Assessment of solid components of borderline ovarian tumor and stage I carcinoma: added value of combined diffusion- and perfusion-weighted magnetic resonance imaging
- Author:
See Hyung KIM
1
Author Information
- Publication Type:Original Article
- From:Yeungnam University Journal of Medicine 2019;36(3):231-240
- CountryRepublic of Korea
- Language:English
-
Abstract:
BACKGROUND:We sought to determine the value of combining diffusion-weighted (DW) and perfusion-weighted (PW) sequences with a conventional magnetic resonance (MR) sequence to assess solid components of borderline ovarian tumors (BOTs) and stage I carcinomas.
METHODS:Conventional, DW, and PW sequences in the tumor imaging studies of 70 patients (BOTs, n=38; stage I carcinomas, n=32) who underwent surgery with pathologic correlation were assessed. Two independent radiologists calculated the parameters apparent diffusion coefficient (ADC), K(trans) (vessel permeability), and V(e) (cell density) for the solid components. The distribution on conventional MR sequence and mean, standard deviation, and 95% confidence interval of each DW and PW parameter were calculated. The inter-observer agreement among the two radiologists was assessed. Area under the receiver operating characteristic curve (AUC) and multivariate logistic regression were performed to compare the effectiveness of DW and PW sequences for average values and to characterize the diagnostic performance of combined DW and PW sequences.

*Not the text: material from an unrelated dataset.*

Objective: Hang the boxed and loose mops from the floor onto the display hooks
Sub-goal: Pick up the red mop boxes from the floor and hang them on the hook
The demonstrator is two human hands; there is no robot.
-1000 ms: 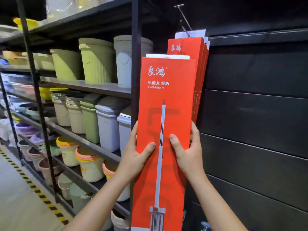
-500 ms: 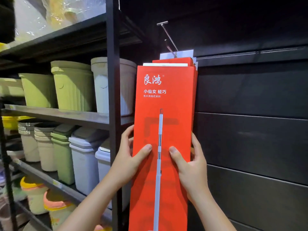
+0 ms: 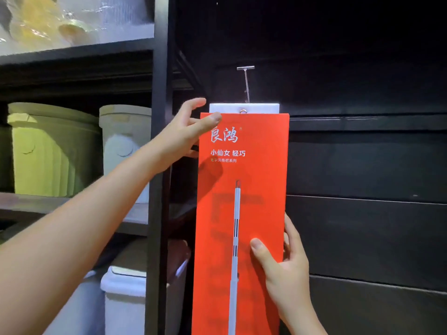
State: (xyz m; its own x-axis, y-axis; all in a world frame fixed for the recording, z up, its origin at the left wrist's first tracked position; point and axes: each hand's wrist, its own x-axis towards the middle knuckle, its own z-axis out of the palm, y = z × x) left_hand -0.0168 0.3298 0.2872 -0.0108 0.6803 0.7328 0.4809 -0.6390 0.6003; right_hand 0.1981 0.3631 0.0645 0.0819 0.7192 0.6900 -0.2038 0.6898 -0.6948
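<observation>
The red mop box (image 3: 242, 213) stands upright against the dark wall panel (image 3: 362, 165), its white top tab (image 3: 261, 108) with the eyelet just under the metal hook (image 3: 246, 81). The left hand (image 3: 183, 134) pinches the box's upper left corner, thumb on the front. The right hand (image 3: 285, 269) grips the right edge lower down. Bins (image 3: 53, 151) fill the shelves (image 3: 72, 209) to the left.

Mop box (image 3: 244, 213) below display hook (image 3: 246, 81), shelving rack (image 3: 158, 165) to its left
</observation>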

RESULTS:There were excellent agreements for DW and PW parameters between radiologists. The distributions of ADC, K(trans), and V(e) values were significantly different between BOTs and stage I carcinomas, yielding AUCs of 0.58 and 0.68, 0.78 and 0.82, and 0.70 and 0.72, respectively, with ADC yielding the lowest diagnostic performance. The AUCs of the DW, PW, and combined PW and DW sequences were 0.71±0.05, 0.80±0.05, and 0.85±0.05, respectively.
CONCLUSION:Combining PW and DW sequences to a conventional sequence potentially improves the diagnostic accuracy in the differentiation of BOTs and stage I carcinomas.